» Goal of the exercise
Every line below from the one with "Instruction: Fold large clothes" through the one with "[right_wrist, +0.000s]" should be retyped exactly, both ends included; no other lines and no pictures.

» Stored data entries
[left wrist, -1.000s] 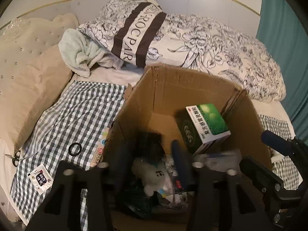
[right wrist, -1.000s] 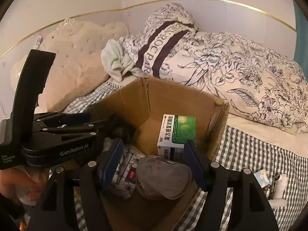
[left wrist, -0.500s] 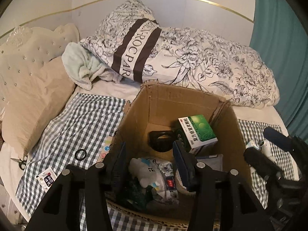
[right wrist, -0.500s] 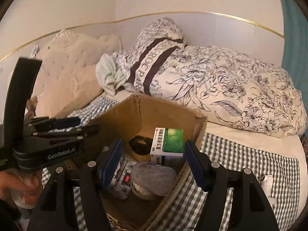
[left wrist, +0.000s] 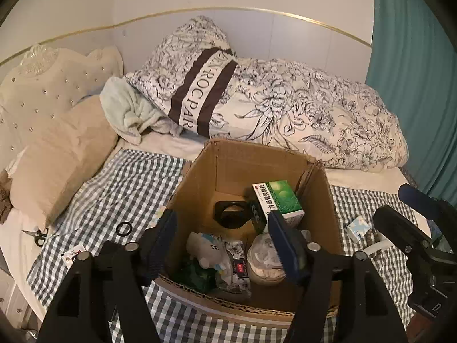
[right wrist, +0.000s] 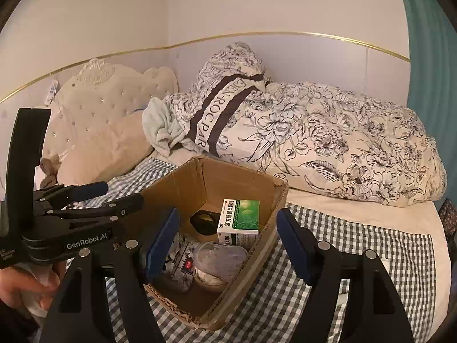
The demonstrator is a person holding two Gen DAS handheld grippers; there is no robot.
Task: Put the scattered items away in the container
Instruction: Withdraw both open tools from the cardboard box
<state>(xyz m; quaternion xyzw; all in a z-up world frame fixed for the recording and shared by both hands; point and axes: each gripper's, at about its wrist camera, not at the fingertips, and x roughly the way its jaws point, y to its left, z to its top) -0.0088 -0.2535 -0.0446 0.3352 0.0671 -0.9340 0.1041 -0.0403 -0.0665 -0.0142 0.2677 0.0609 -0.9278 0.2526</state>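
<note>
Left gripper (left wrist: 222, 238) jaws have just been opening, now wide apart above the near edge of the cardboard box (left wrist: 200, 177), gripping nothing. Right gripper (right wrist: 228, 238) also spread wide, empty, over the box's right wall. Box sits on the checked cloth (left wrist: 122, 183) on the bed; inside: green medicine carton (left wrist: 278, 200), black ring-shaped part (left wrist: 231, 211), white plush toy (left wrist: 205, 248), a clear lidded tub (right wrist: 218, 260), probably. Still out on the cloth: black ring (left wrist: 124, 229), small packet (left wrist: 73, 253), scissors (left wrist: 38, 235) at the left edge.
</note>
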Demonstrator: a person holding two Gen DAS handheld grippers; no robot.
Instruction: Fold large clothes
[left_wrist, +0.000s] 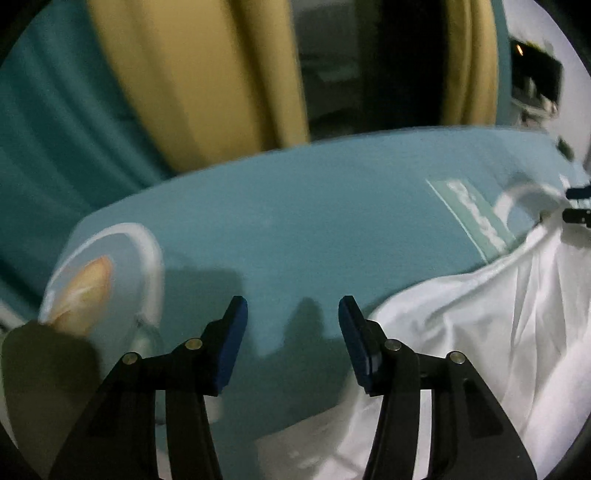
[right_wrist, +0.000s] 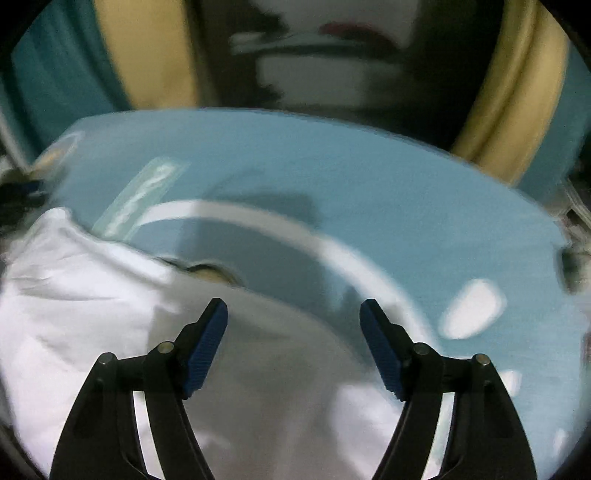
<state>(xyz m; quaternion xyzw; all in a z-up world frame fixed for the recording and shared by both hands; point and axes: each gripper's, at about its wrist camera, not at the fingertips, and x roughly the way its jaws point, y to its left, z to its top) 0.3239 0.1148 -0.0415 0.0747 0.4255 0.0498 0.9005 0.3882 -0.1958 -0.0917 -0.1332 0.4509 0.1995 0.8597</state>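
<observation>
A large white garment (left_wrist: 480, 325) lies crumpled on a light blue bed sheet (left_wrist: 295, 214), at the right of the left wrist view. My left gripper (left_wrist: 292, 314) is open and empty above the sheet, just left of the garment's edge. In the right wrist view the white garment (right_wrist: 110, 302) fills the lower left, with a dark collar edge (right_wrist: 207, 267) showing. My right gripper (right_wrist: 293, 314) is open and empty, hovering over the garment. The other gripper's tips (left_wrist: 578, 206) show at the far right of the left wrist view. Both views are blurred.
The sheet carries a printed white ring (right_wrist: 332, 251) and a pale label strip (right_wrist: 144, 195). Yellow and teal curtains (left_wrist: 177, 74) hang beyond the bed's far edge. A round print with an orange shape (left_wrist: 96, 280) lies at the left.
</observation>
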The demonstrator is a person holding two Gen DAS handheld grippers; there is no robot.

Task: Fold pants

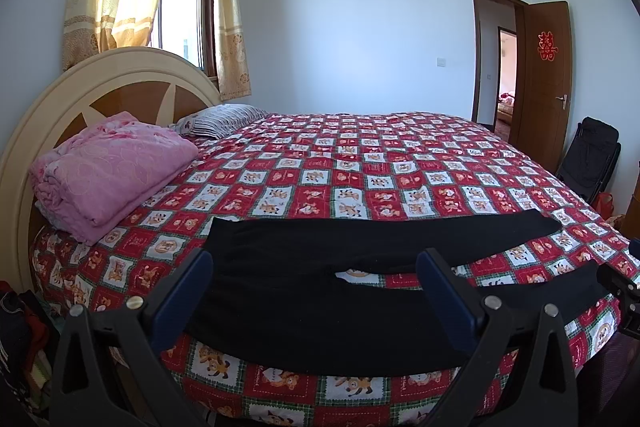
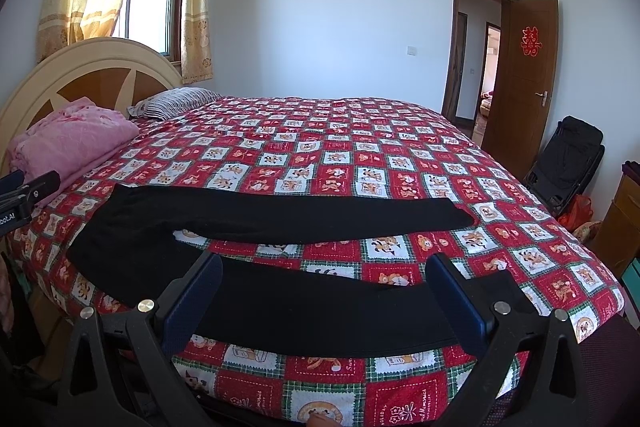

» Your solution
Instruction: Fold large clothes
[left_wrist, +0.000s] 
[right_wrist, +0.000s] 

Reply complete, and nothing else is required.